The intervals grow geometrically as long as you keep recalling successfully, which is exactly what the forgetting-curve math predicts should be efficient. A card you've reviewed correctly 6 times might be scheduled 6 months out; a card you recently failed is back in your face tomorrow.
What modern apps changed
Anki uses a variant of SM-2 as its default scheduler (and as of recent versions offers FSRS, a newer probabilistic model). The main variations modern apps layer on top: a "learning" phase for new cards with steps like 10 minutes → 1 day before SM-2 takes over; a separate "lapsed" queue for failed cards; fuzz factors that randomise intervals slightly to prevent all cards from clumping on the same review day; and options for hard/good/easy buttons rather than the full 0–5 scale.
SuperMemo itself has continued past SM-2 through SM-17 and beyond. Modern variants (FSRS, SM-17) use larger neural or statistical models that estimate individual card stability directly from review history, rather than relying on a single ease factor. In practice the efficiency gains over SM-2 are modest for most learners, and SM-2 remains the dominant algorithm in the wild because it's simple, explainable, and works well enough. Our flashcard review scheduler sticks to SM-2 for exactly these reasons.
Why it works better than cramming
The efficiency advantage of spaced repetition over massed practice is well-documented. In a 2006 meta-analysis (Cepeda et al.), spaced review produced roughly twice the long-term retention of massed review for the same total study time.
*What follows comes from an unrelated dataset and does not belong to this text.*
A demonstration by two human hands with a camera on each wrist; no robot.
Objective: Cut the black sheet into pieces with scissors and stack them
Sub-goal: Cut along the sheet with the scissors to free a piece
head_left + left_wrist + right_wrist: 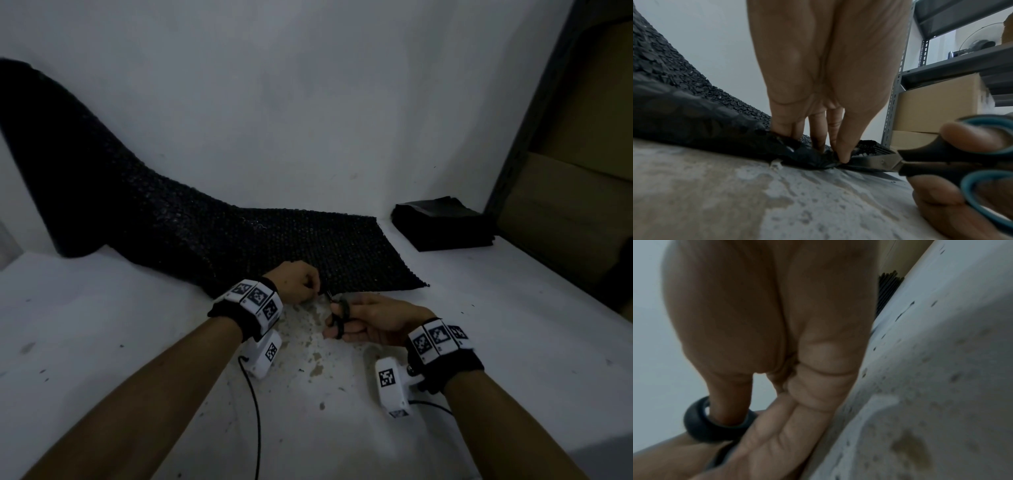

The effect scales with the retention interval — if you need to remember something for a month, spacing matters a little; if you need to remember it for a year, spacing matters a lot.
Mechanistically, the current best explanation is consolidation: each successful retrieval across a spaced interval engages mechanisms that move memories from hippocampus-dependent storage toward more durable neocortical representation. Massed review doesn't trigger the same consolidation cycles, because the repeated retrievals happen before any meaningful decay has occurred.
When spaced repetition doesn't fit
Spaced repetition is excellent for discrete items: vocabulary, formulas, historical dates, medical terminology, anatomy labels, code snippets. It's less useful for skills that require integrating many items in complex procedures — writing a literary essay, solving a novel proof, debugging an unfamiliar system. For those, the research points toward deliberate practice on progressively harder problems, not card-based review.
A reasonable rule of thumb: if you can state the item as a question-answer pair where the answer is short and definite, spaced repetition will probably help. If the task is "write a 5-page argument" or "solve this open-ended problem," you need a different method. Most students end up using spaced repetition for the declarative component of a subject (facts, definitions, core mechanisms) and problem-based practice for the procedural component. Our study hours planner can help you split time between both.
The core insight from Ebbinghaus is unchanged 140 years later: memories decay predictably, review near the threshold of forgetting is maximally efficient, and successful review increases stability non-linearly. The arithmetic in every flashcard app is just an implementation detail of that observation.